Overheating is also a problem. These buildings are often single aspect, with poor ventilation, and will get very hot in summer. This is a particular risk for older residents and babies.
“For older people, the risk would be things like heatstroke, which you might also see for babies, but overheating is going to enable an inflammatory cascade,” says Dr Uthayakumar-Cumarasamy.
“That’s going to have all manner of other downstream impacts on their cardiovascular health [and] respiratory health issues around immunology and allergy.”
It is often very hard for residents to raise concerns, as many do not want to antagonise their landlords. Local authorities also face a serious conflict of interest: if they enforce higher standards, they may lose the housing on which they depend to discharge their statutory duties.
“This arrangement just seems to lack decent standards. It lacks accountability,” says Jackson Caines, housing campaigns and community organiser at the Harrow Law Centre, who has supported many households in temporary accommodation and office-to-residential conversions to push for better conditions. “There seems to be very few consequences for landlords who fail to properly maintain these properties.”

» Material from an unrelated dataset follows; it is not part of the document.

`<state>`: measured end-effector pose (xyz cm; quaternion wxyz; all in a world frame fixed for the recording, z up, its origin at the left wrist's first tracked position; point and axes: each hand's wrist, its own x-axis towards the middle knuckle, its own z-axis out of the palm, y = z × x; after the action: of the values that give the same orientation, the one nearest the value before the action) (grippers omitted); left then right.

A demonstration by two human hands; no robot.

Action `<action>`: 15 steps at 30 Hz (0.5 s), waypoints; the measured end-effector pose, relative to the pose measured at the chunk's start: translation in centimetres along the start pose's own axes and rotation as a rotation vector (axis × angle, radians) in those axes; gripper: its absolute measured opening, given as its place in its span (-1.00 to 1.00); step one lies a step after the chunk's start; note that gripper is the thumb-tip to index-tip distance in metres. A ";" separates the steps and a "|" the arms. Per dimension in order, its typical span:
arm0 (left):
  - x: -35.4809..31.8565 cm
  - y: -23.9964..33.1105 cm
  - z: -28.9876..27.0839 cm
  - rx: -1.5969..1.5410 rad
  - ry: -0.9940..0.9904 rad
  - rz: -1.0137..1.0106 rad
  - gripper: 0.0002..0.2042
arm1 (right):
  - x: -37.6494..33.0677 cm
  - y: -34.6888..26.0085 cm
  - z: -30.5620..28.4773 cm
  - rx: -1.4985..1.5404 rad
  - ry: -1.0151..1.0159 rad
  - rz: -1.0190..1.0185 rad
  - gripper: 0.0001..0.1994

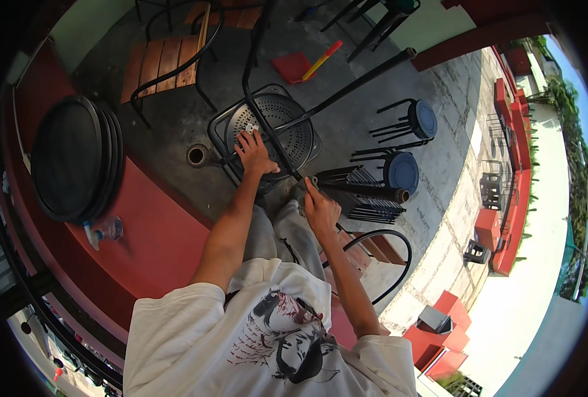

There is also the risk of fire. Last year, Inside Housing reported on a fire at Sycamore House in Croydon, an office conversion which housed 52 homeless households, 44 of them families with children.
The fire was serious, very nearly fatal and would have had much more severe consequences if it had occurred at night, when the building was fully occupied.
There are two similar blocks nearby, also leased by Croydon Council to provide temporary housing, with a total of 232 households, 205 of them with children. Under the Freedom of Information Act, the council provided Inside Housing with the buildings’ risk assessments in August.
One block was given a medium risk to life, the other “high to medium”. Issues found included broken fire door self-closers, combustible materials stored in communal areas and breached fire compartments due to pipes and cables which were installed retrospectively.
Both buildings have a two-stage evacuation process in place, and are not considered safe enough for a ‘stay-put’ policy in a fire. One was said to have previously been subject to a notice of deficiency from the London Fire Brigade, because of inadequate fire separation.
The council did not respond to our request for comment before press time.
Fire risk is known to be a problem in office-to-residential conversions. Children are among the most at-risk groups, and suffered a disproportionately high number of deaths in the fires at Grenfell Tower (2017) and Lakanal House (2009).
Rhiannon Hughes, community engagement manager at the South London Law Centres, has worked with residents in these buildings. Beyond fire risk, she says the size of the homes and length of time families are placed there makes them desperately unsuitable for the families who can stay there for four years or more.
“They are tiny rooms. It’s a bed with a small kitchenette unit and a little shower room and toilet in the corner. I don’t know if its even suitable for one person on a long term basis, but normally it’s multiple family members in those spaces,” she says. “We know of a female with a disability who was having to share a bed with her teenage son.”
For young children it is hard: “There’s not spaces for children to develop: to walk, or to play. There’s no green space, and for mums, that’s extremely difficult.”
This is what the dreams of office-to-residential conversions in the early 2010s have too often become: tiny cells for homeless families, inflicting health damage and placing them at risk from fire.
This is a situation which has been created through a severe lack of appropriate social housing, and until we address that, it will go on.